**Task**
Your job is to copy the lines from the material that include "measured".

START Dataset excerpts

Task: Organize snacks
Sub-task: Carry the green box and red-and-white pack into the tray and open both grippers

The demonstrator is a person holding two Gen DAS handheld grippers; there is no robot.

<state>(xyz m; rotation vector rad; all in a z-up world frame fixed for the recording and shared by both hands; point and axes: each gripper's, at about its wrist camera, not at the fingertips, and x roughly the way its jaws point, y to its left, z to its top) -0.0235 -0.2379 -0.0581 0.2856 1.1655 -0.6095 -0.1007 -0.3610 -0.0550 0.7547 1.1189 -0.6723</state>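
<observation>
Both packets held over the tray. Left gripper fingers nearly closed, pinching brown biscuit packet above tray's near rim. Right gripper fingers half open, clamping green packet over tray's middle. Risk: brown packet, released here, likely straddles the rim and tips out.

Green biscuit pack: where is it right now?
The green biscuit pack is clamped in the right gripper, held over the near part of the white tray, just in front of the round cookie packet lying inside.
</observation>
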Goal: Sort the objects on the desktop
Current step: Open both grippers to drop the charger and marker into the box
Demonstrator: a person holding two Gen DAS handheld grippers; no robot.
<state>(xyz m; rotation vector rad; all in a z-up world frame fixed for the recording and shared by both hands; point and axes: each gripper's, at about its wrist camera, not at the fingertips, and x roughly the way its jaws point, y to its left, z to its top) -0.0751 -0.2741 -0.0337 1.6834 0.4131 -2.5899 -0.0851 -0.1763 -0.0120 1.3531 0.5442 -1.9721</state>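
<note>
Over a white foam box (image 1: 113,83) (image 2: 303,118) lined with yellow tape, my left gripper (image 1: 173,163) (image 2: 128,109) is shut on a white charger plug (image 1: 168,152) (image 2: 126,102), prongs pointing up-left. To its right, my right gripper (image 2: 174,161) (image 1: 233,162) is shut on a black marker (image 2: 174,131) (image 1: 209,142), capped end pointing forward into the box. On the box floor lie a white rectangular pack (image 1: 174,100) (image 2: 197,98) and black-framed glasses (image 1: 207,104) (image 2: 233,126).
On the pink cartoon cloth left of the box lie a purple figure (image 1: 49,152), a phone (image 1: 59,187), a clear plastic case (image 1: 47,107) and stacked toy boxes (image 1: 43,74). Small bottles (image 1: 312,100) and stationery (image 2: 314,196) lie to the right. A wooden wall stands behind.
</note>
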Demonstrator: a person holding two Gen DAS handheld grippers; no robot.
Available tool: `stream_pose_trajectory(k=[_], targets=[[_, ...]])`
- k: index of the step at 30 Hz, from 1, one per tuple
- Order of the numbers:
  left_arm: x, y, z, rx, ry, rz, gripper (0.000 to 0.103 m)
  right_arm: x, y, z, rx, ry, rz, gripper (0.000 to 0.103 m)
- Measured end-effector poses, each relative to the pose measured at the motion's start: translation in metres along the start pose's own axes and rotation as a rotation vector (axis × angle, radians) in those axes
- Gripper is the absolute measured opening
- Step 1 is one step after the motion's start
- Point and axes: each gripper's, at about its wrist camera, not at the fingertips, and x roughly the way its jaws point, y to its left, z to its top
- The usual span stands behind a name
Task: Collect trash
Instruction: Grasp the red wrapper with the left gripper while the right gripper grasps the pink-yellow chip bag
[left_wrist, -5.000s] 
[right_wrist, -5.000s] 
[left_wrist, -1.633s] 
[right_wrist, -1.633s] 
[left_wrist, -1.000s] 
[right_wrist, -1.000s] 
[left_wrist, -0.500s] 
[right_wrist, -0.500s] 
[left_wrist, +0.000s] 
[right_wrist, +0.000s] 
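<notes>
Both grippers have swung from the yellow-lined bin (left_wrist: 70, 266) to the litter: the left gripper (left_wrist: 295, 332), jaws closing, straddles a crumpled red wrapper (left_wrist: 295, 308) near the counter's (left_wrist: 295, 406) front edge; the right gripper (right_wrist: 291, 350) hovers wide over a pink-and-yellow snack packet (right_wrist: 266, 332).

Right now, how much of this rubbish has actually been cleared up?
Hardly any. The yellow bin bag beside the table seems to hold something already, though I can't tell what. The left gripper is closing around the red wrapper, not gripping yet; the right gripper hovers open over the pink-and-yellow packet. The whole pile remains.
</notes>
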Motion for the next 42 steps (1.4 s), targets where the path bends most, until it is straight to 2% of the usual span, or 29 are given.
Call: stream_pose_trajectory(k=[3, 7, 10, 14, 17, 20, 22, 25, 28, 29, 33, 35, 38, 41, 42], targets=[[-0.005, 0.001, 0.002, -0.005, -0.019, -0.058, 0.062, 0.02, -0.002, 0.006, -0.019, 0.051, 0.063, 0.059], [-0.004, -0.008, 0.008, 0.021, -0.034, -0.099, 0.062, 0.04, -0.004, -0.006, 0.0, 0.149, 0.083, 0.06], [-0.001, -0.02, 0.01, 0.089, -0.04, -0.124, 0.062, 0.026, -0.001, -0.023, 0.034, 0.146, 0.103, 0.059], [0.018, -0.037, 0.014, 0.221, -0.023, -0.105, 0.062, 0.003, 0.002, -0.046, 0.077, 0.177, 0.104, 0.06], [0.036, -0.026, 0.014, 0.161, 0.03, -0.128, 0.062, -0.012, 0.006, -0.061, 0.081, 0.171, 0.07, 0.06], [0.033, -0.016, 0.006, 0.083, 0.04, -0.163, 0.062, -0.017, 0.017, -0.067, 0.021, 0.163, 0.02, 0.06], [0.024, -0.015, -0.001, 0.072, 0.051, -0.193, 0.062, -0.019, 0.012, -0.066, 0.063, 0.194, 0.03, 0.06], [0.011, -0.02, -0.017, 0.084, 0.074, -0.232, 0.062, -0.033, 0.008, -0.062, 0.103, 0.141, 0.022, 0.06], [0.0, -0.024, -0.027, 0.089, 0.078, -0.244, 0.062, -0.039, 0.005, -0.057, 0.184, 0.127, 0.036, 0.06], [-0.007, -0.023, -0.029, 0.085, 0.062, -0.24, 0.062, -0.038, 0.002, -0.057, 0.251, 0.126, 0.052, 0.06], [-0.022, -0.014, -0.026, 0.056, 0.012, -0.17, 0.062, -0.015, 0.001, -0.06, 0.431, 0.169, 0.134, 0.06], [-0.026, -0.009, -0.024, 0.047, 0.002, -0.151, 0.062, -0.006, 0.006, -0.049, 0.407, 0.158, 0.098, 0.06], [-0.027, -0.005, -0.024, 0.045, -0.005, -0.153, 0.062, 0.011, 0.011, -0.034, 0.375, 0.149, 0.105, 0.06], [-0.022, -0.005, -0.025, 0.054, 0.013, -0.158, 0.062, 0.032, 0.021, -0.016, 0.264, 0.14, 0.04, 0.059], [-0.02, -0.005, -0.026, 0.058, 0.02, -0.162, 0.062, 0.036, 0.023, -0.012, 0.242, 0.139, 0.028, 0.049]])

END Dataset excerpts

**Task output**
- Measured end-effector poses, each relative to the pose measured at the motion's start: translation in metres along the start pose's own axes and rotation as a rotation vector (axis × angle, radians) in those axes
- Gripper is the absolute measured opening

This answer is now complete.